• Data provided:
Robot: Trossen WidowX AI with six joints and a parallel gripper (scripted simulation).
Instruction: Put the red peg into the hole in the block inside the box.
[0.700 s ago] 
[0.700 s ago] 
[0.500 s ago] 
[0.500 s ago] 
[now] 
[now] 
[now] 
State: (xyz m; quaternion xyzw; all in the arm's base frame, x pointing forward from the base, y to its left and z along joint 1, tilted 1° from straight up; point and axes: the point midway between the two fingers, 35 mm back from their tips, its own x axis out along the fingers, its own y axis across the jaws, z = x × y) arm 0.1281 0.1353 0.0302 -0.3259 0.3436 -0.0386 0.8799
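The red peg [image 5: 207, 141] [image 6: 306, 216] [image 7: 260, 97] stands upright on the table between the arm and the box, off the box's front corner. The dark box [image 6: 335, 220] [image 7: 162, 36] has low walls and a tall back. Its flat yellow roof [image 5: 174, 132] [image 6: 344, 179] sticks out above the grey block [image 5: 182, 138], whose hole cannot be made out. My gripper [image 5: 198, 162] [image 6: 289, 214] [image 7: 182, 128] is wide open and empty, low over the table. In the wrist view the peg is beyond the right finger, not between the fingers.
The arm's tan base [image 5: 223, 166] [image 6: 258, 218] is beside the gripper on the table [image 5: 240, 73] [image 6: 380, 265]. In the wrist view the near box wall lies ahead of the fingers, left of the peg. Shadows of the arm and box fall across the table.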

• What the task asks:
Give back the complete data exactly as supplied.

• Solution below:
Robot: Trossen WidowX AI with six joints and a parallel gripper (scripted simulation).
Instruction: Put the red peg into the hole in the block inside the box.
[0.700 s ago] 
[0.700 s ago] 
[0.500 s ago] 
[0.500 s ago] 
[now] 
[now] 
[now] 
State: (xyz m; quaternion xyzw; all in the arm's base frame, x pointing forward from the base, y to its left and z along joint 1, tilted 1° from straight up; point and axes: the point midway between the two fingers, 35 mm back from their tips, its own x axis out along the fingers, its own y axis across the jaws, z = x × y) arm 0.1281 0.1353 0.0302 -0.3259 0.3436 -0.0386 0.8799
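The red peg [image 5: 207, 141] [image 6: 306, 216] [image 7: 260, 97] stands upright on the table between the arm and the box, off the box's front corner. The dark box [image 6: 335, 220] [image 7: 162, 36] has low walls and a tall back. Its flat yellow roof [image 5: 174, 132] [image 6: 344, 179] sticks out above the grey block [image 5: 182, 138], whose hole cannot be made out. My gripper [image 5: 198, 162] [image 6: 289, 214] [image 7: 182, 128] is wide open and empty, low over the table. In the wrist view the peg is beyond the right finger, not between the fingers.
The arm's tan base [image 5: 223, 166] [image 6: 258, 218] is beside the gripper on the table [image 5: 240, 73] [image 6: 380, 265]. In the wrist view the near box wall lies ahead of the fingers, left of the peg. Shadows of the arm and box fall across the table.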

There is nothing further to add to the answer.